It's all funny but this cracked me up "nurse GPS locator"
When you walk in ..you could always drop a tiny little remote tracker in her pocket that will feed info to your remote. ;)
"food finder" Ha! I've always thought medical staff had built in food finder homing devices that activate once they cross through the work place doors. Actually in a hospital ....from the bowels of the hospital ..crossing through floors .. tray of cookies .. chips ..whatever ..it will be honed in on. :)

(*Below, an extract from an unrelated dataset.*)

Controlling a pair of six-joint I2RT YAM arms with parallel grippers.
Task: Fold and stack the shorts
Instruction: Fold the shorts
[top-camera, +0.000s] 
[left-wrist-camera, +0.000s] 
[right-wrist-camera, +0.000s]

Do you remember when nurses or anyone could get supplies out and you didn't need patient numbers for access or keys? You could actually in short order get what you needed or have a someone else get it. Shoot I remember when there wasn't any triage and they were just starting to use gloves for bleeding patients. Seems surreal to think about now ..that they got blood on their hands and just washed. Obviously triage and gloves a good thing ..but patient number slows things down when you need fast access.
Portable US? ha! that would be one heck of SAK4Ds.
Your SAK4Ds sounds like something a medical superhero would whip out. Seeing it in my head now ..out of nowhere ...superhero doc drops down "I'll save the d-a-y-y-y with my SAK4Ds-s-s-s!" and proceeds to snap it into action for the crisis at hand. ;)
Thanks for the laugh! :)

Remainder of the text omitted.